== Information given
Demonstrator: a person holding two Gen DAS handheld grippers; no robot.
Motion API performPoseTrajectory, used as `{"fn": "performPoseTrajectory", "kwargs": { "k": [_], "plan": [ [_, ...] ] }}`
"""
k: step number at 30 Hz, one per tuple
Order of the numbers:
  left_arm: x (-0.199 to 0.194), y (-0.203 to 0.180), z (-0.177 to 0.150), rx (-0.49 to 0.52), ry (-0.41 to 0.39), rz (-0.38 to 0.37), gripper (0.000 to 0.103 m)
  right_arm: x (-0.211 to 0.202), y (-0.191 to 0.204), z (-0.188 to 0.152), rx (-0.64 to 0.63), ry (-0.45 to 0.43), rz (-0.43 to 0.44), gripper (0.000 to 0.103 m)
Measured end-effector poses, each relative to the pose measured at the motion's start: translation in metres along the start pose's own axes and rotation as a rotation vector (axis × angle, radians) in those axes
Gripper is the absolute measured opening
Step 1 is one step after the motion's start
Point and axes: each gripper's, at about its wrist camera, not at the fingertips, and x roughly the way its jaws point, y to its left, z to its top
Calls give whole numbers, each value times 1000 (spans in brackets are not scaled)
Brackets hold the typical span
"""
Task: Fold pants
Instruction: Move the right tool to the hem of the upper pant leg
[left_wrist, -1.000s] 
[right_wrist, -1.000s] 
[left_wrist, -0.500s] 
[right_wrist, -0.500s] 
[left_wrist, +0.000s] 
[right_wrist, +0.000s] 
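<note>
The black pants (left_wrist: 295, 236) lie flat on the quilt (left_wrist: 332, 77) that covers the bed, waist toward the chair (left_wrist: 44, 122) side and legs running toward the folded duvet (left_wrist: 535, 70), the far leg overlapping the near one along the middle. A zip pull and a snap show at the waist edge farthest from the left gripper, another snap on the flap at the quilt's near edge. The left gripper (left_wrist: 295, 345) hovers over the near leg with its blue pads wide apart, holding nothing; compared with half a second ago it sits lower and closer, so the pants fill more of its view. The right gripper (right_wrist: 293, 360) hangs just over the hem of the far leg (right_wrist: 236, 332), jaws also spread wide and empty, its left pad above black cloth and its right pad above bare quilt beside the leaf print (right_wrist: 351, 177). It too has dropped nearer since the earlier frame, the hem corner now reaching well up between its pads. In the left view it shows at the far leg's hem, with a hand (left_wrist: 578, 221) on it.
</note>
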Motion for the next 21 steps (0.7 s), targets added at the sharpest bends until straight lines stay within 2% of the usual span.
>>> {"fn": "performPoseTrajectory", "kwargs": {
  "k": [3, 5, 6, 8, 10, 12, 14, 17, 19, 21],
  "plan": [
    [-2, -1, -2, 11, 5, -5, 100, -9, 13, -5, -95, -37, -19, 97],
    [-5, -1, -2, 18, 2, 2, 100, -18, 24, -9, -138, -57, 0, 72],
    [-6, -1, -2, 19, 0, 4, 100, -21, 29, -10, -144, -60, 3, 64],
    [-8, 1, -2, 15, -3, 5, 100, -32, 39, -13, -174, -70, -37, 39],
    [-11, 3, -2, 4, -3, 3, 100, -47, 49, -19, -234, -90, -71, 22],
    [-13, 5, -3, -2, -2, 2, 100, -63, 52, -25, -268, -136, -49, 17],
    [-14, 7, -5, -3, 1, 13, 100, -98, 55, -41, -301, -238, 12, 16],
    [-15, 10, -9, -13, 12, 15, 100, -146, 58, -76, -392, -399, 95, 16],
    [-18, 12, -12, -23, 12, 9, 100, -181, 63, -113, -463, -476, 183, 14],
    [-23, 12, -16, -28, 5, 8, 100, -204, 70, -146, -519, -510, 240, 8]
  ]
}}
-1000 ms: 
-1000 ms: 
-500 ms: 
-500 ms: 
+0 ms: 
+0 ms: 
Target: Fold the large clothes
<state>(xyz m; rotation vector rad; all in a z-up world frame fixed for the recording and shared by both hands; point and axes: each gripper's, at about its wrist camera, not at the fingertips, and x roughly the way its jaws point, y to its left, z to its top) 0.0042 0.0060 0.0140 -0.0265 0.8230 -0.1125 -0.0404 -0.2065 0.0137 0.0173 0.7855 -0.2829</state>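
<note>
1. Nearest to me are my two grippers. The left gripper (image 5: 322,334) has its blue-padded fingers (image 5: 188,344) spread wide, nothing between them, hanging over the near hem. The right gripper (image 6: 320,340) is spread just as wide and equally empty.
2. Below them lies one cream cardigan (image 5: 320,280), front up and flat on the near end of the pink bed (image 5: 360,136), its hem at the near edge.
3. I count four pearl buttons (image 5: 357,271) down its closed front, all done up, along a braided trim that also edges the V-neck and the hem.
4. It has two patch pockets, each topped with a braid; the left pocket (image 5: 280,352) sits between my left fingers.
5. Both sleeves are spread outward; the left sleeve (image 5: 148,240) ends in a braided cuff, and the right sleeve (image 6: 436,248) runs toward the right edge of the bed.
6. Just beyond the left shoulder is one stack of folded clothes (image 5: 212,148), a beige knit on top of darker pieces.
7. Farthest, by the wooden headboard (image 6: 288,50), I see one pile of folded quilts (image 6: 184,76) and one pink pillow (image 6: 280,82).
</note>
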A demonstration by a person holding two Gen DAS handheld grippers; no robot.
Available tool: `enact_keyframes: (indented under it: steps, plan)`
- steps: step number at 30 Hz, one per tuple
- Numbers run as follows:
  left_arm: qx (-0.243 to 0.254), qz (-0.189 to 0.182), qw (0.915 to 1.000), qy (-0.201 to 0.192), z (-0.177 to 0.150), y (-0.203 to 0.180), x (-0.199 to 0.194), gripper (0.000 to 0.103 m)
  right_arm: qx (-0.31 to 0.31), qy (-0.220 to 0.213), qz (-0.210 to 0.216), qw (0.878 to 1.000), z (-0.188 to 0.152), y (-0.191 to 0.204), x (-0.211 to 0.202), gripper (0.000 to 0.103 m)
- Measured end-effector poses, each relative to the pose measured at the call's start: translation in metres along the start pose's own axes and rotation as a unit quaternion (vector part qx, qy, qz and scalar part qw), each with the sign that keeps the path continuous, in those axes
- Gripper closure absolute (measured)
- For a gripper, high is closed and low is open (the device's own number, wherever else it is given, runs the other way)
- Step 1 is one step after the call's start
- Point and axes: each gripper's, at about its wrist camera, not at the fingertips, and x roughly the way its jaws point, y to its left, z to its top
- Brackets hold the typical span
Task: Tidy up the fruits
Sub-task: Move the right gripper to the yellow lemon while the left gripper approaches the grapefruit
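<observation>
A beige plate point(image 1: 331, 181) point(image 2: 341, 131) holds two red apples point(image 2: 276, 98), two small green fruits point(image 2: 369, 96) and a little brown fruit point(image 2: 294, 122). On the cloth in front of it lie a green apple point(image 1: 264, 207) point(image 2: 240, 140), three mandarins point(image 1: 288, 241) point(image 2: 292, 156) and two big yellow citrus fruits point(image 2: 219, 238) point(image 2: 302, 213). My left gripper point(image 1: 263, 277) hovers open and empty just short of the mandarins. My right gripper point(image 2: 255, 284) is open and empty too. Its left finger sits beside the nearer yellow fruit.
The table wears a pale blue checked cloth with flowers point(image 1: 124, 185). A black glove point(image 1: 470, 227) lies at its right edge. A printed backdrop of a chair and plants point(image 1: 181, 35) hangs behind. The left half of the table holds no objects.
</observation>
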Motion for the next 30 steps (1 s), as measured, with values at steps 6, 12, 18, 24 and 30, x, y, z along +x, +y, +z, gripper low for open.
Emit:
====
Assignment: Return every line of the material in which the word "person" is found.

Your solution:
Demonstrator: a person holding two Gen DAS handheld grippers; no robot.
A demonstration by a person holding two Gen DAS handheld grippers; no robot.

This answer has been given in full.